## YOUR INSTRUCTIONS
Within the entries that follow, show each line where the word "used" occurs.

## PROVIDED DATA
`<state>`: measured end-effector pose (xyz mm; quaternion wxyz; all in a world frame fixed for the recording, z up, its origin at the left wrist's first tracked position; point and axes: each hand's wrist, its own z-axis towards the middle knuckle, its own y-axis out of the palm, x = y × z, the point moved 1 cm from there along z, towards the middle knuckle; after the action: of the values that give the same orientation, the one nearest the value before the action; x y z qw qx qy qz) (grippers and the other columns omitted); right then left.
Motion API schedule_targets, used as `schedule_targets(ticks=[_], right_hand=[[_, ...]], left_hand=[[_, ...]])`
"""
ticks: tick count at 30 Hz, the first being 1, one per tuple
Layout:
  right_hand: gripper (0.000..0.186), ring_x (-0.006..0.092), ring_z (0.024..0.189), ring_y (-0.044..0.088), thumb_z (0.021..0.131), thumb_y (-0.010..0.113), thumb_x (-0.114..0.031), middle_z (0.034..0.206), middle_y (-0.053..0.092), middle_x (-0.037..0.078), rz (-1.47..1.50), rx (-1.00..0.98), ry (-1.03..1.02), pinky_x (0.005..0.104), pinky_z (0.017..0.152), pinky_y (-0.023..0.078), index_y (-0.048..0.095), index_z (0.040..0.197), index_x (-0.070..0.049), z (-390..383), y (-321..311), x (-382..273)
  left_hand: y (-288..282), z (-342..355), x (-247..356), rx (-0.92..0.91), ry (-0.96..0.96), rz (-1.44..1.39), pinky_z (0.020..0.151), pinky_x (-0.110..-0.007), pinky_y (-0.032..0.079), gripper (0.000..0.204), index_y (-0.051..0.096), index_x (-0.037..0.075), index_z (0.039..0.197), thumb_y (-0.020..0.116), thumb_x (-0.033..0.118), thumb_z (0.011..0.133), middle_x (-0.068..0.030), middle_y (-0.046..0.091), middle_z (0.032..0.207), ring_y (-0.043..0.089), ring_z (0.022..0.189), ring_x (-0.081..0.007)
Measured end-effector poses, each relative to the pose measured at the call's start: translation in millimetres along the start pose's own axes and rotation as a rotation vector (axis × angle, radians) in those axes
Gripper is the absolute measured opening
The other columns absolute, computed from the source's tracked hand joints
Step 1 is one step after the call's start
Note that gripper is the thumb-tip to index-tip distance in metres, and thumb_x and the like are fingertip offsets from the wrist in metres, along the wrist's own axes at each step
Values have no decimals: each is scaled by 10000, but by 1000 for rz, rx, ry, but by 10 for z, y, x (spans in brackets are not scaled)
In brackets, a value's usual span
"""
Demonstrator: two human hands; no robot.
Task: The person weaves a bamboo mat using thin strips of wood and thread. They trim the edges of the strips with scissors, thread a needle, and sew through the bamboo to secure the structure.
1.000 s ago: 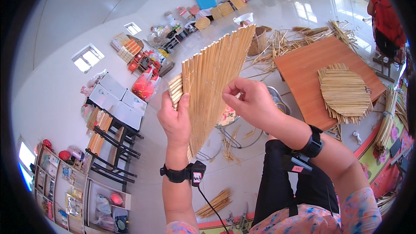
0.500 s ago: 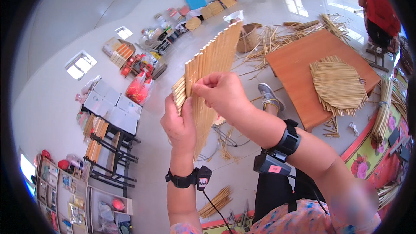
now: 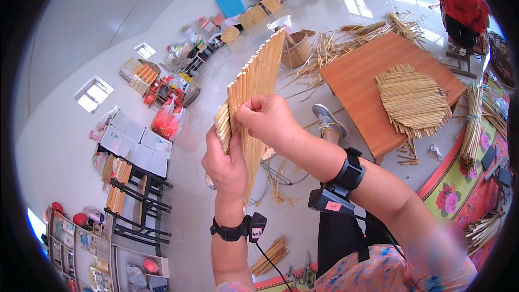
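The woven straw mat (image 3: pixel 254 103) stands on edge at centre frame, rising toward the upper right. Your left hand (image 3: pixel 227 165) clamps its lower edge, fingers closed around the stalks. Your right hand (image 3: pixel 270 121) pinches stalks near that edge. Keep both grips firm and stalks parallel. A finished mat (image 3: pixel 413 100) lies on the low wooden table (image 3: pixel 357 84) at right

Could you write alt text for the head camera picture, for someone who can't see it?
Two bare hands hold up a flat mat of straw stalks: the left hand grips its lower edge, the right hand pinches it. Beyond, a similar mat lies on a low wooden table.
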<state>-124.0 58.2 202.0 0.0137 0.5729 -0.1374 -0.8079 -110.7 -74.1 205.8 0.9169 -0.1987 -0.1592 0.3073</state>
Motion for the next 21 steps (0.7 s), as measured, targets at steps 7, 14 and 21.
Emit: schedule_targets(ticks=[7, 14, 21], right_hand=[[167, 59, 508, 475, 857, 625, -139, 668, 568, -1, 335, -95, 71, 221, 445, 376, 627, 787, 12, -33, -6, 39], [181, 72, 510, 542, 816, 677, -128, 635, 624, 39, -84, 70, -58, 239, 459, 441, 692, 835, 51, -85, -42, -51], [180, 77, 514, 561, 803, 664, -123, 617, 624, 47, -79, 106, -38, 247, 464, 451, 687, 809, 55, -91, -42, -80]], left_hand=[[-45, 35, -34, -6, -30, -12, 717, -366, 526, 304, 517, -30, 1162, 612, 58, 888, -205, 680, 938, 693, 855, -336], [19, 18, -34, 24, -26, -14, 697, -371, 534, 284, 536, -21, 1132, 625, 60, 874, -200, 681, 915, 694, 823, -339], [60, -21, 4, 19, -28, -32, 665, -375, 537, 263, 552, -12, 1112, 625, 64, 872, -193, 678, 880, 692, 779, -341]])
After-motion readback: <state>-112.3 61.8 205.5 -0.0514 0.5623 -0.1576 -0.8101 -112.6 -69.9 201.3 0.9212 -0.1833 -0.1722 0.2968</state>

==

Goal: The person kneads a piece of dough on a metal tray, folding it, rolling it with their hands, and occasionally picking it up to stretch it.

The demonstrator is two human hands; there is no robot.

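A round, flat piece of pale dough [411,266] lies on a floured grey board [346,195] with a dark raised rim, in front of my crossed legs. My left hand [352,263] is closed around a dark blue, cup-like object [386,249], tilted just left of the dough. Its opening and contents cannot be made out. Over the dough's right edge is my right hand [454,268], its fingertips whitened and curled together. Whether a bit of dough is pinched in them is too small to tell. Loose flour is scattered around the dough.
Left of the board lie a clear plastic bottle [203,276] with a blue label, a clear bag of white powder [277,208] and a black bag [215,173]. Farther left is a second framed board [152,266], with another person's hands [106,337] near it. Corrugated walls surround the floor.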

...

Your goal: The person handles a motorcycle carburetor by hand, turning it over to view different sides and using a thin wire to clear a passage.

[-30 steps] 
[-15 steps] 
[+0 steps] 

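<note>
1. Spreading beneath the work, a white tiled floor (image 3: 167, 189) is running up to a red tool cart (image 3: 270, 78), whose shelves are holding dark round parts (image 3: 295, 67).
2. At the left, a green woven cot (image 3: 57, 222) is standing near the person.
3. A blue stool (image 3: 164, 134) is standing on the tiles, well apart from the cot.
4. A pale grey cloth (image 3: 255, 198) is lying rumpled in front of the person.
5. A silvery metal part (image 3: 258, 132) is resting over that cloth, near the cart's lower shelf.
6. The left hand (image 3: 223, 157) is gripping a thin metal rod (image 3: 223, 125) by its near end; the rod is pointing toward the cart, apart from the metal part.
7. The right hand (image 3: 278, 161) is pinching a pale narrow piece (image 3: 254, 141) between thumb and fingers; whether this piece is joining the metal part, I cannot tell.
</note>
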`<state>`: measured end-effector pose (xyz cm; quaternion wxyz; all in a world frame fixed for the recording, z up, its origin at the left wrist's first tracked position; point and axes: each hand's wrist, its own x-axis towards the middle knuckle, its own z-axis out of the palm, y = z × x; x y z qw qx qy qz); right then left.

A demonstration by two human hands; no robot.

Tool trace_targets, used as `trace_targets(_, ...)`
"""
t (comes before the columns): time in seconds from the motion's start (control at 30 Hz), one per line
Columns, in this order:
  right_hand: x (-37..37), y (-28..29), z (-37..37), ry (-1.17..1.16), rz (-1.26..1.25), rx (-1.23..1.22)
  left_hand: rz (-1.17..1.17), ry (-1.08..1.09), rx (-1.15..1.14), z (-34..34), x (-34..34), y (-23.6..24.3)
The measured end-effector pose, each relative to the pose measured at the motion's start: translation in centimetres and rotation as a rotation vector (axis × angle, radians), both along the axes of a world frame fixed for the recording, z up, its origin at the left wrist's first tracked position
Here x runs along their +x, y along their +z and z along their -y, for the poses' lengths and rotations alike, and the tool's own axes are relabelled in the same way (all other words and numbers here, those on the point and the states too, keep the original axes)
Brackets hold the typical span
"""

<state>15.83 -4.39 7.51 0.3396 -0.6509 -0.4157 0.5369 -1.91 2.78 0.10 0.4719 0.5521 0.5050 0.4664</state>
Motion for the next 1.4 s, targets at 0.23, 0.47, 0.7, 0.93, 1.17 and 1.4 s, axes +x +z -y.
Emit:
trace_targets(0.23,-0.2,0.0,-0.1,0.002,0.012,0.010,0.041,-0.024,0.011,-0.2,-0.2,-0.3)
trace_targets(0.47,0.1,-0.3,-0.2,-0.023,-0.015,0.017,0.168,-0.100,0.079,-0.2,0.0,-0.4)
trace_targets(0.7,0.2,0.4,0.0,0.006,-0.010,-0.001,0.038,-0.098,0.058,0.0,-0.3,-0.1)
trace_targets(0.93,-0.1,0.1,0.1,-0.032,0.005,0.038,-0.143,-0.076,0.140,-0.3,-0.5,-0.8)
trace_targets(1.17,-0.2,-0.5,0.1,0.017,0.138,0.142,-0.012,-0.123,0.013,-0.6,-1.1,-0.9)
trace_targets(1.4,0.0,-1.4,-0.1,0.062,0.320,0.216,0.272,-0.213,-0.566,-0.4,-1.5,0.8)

## ANSWER SECTION
Motion API schedule_targets, used as `schedule_targets(ticks=[_], right_hand=[[_, ...]], left_hand=[[_, ...]])`
Tool trace_targets, used as `trace_targets(_, ...)`

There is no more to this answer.